» **Work order**
Using the entries that follow, write out the line containing "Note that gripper", the line containing "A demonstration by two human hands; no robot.", and every line between them, exactly and nothing else.

*** Block opens ***

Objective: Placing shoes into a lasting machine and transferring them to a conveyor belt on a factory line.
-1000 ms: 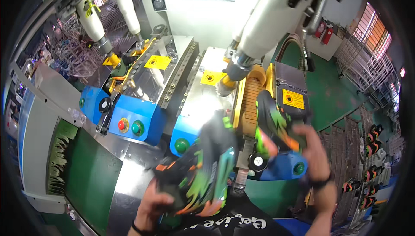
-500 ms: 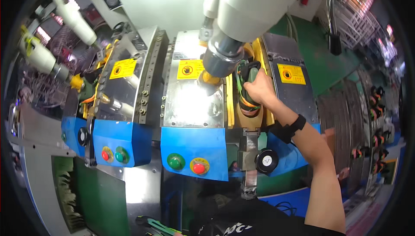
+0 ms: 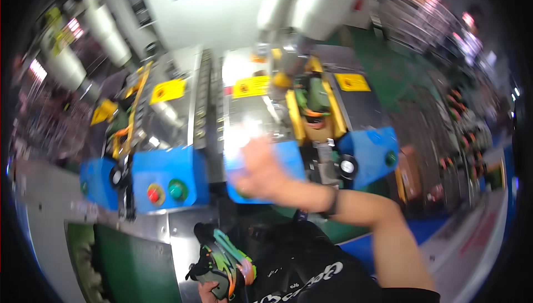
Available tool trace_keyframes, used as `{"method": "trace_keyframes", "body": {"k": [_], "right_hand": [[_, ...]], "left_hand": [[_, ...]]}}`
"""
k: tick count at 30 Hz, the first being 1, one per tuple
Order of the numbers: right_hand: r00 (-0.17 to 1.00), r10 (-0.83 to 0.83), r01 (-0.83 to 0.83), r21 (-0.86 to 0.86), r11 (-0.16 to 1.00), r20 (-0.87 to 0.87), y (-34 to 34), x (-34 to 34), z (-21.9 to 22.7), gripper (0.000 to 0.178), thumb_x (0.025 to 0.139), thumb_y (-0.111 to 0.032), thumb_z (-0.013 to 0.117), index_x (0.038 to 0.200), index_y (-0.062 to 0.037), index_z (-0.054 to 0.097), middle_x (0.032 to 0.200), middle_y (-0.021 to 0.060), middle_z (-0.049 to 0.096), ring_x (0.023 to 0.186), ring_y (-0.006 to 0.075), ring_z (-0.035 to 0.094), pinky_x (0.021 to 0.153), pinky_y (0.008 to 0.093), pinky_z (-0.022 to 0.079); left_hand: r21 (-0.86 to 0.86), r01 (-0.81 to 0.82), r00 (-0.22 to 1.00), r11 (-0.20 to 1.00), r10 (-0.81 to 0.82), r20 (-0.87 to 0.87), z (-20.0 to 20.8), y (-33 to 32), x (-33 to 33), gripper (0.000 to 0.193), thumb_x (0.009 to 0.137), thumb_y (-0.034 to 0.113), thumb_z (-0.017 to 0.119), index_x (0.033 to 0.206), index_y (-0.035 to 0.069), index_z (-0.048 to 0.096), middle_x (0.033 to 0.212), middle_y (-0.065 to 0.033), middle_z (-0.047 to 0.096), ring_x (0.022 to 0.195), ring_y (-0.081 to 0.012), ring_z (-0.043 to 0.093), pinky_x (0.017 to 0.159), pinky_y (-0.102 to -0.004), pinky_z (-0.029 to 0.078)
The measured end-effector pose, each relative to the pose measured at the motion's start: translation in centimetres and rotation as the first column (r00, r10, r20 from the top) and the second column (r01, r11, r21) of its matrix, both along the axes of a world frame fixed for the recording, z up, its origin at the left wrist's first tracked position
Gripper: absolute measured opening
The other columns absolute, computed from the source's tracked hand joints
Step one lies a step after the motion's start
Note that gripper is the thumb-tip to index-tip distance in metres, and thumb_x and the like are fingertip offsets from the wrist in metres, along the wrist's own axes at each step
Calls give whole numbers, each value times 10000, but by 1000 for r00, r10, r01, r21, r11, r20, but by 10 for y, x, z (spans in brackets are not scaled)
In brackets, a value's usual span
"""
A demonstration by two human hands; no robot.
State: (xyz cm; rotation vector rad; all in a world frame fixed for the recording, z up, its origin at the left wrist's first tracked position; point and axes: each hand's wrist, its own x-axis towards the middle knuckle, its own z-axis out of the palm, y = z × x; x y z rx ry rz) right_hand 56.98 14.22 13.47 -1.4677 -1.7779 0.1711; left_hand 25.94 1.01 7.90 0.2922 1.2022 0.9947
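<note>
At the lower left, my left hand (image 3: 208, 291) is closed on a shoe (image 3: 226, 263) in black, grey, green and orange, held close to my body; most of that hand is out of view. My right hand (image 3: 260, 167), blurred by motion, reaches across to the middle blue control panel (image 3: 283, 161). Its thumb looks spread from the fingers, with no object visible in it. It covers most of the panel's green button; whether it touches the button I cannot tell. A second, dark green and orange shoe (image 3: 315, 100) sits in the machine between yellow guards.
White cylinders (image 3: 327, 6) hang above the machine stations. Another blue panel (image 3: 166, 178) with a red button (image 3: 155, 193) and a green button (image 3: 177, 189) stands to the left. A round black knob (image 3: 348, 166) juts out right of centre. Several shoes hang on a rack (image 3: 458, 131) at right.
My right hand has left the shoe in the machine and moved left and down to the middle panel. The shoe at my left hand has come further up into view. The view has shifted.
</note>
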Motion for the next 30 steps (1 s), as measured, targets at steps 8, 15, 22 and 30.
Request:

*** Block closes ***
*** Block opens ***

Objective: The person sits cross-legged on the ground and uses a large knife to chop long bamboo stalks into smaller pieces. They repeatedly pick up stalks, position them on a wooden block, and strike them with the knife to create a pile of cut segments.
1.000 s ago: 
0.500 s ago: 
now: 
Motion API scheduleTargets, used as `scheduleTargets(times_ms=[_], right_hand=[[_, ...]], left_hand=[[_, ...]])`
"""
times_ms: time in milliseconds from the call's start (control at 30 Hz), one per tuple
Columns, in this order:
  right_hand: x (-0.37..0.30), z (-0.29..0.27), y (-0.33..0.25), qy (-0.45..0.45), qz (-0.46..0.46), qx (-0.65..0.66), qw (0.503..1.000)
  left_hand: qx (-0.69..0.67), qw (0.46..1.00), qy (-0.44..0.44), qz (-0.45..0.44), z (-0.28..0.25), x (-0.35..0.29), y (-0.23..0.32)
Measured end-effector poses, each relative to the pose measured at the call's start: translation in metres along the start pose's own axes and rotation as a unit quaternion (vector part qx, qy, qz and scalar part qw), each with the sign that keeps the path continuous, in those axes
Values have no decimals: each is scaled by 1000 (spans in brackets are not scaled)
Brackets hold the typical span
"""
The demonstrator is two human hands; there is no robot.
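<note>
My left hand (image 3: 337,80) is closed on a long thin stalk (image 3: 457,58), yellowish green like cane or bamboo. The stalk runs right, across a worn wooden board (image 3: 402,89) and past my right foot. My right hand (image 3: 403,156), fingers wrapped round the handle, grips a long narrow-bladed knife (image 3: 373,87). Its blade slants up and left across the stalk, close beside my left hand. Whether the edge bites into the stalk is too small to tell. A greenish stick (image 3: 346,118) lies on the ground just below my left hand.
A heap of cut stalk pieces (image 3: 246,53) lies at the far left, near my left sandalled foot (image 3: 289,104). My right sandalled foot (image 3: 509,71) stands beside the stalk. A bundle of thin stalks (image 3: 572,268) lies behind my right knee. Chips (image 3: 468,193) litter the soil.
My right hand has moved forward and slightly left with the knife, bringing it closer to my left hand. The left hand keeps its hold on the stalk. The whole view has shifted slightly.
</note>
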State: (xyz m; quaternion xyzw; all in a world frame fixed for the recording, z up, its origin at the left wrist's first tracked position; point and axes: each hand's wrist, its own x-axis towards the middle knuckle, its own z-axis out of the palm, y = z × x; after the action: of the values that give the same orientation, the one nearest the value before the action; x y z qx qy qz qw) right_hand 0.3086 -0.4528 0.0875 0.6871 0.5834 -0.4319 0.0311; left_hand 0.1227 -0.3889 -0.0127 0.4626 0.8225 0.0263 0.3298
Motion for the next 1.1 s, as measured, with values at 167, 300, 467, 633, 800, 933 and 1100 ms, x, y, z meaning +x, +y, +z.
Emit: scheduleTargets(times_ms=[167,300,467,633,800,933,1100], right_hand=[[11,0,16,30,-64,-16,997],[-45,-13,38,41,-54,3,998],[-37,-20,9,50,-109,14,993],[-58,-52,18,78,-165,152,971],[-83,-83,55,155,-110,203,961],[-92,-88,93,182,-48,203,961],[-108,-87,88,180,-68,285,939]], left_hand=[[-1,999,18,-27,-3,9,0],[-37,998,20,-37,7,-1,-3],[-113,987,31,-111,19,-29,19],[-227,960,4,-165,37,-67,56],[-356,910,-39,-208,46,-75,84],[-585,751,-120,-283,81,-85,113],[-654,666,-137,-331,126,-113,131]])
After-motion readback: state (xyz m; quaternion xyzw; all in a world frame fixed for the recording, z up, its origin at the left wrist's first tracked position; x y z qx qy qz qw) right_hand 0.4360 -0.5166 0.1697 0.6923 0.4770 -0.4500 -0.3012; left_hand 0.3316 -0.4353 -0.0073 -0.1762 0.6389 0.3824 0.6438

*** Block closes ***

» **Answer space**
Note that gripper is the thumb-tip to index-tip distance in metres, and thumb_x and the like are fingertip offsets from the wrist in metres, along the wrist's own axes at each step
Calls give whole numbers, each value times 10000, but by 1000 for r00, r10, r01, r21, r11, r20, but by 10 for y, x, z (spans in brackets are not scaled)
In brackets, a value's usual span
"""
A demonstration by two human hands; no robot.

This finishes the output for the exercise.